Le dernier kilomètre, nouveau défi des villes et des événements
Longtemps, le transport événementiel a été pensé comme une question de véhicules : combien de berlines, de vans, de minibus ou d’autocars ? Cette approche ne suffit plus. Dans les grandes métropoles, les centres urbains se transforment, les zones à faibles émissions se développent, les accès se restreignent, les places de stationnement diminuent et les attentes environnementales progressent. Le véritable sujet devient alors celui du dernier kilomètre : comment conduire les invités au plus près de leur destination, sans encombrer la ville, sans dégrader l’expérience et sans alourdir inutilement l’empreinte carbone ?« Le véritable enjeu des prochaines années sera celui du dernier kilomètre. Il faudra imaginer des solutions plus intelligentes, plus fluides, plus intégrées aux nouveaux modes de déplacement », résume Myriam Laissy, avant de poursuivre : « Ce sujet révèle aussi les paradoxes de la transition. À Paris, par exemple, le stationnement est désormais calculé selon le poids du véhicule. Résultat : les véhicules électriques, plus lourds en raison de leurs batteries, peuvent se retrouver désavantagés, alors même qu’ils répondent aux objectifs écologiques fixés par les Pouvoirs publics. Pour les professionnels, cette situation illustre un besoin essentiel : rendre les politiques de mobilité plus lisibles, plus stables et mieux articulées avec les usages réels. Pour les organisateurs publics, institutionnels ou privés, le dernier kilomètre impose de penser la mobilité très en amont. Le choix du lieu, les horaires, les points de regroupement, les zones de dépose, les itinéraires, les rotations, les solutions collectives ou électriques doivent former un même plan cohérent. L’enjeu consiste donc à combiner intelligemment les modes de transport : marche, transports publics, navettes, véhicules électriques, minibus, autocars, voiturettes… Une mobilité réussie est celle qui rend le déplacement simple pour l’invité, acceptable pour la ville et maîtrisé pour l’organisateur ».

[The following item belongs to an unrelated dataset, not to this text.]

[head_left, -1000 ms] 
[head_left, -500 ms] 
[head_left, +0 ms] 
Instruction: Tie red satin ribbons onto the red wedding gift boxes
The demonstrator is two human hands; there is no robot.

Data et transport sensible : l’autre chaîne de sécurité
Dans une mission institutionnelle, diplomatique ou premium, la sécurité ne se joue pas uniquement sur la route. En effet, pour Regency, elle commence bien avant le départ, dans la manière dont les informations sont collectées, qualifiées, partagées et protégées. Horaires d’arrivée, listes de passagers, points de rendez-vous, accès et adresses confidentiels, changements de dernière minute : chaque donnée contribue à la fluidité de l’opération, mais devient sensible si elle circule mal.La data est donc devenue, pour l’entreprise, un véritable outil de pilotage. Elle permet d’anticiper les flux, d’ajuster les rotations, de suivre les mouvements, de réduire les temps d’attente et d’informer les bonnes personnes au bon moment. Mais cette efficacité impose une discipline : limiter les accès, structurer les échanges, fiabiliser les fichiers et sensibiliser les équipes comme les partenaires.
« La protection des données est devenue un enjeu majeur du secteur du transport avec chauffeur », souligne Myriam Laissy, avant de poursuivre : « Pour les institutions, ambassades, entreprises ou organisateurs d’événements, cette dimension devient un critère de choix. Le transporteur ne gère plus seulement des véhicules et des chauffeurs. Il administre une chaîne d’information, parfois aussi stratégique que la chaîne logistique elle-même. Dans ce contexte, la cybersécurité prolonge naturellement la discrétion historique du métier : protéger les personnes, les parcours et les informations qui les relient ».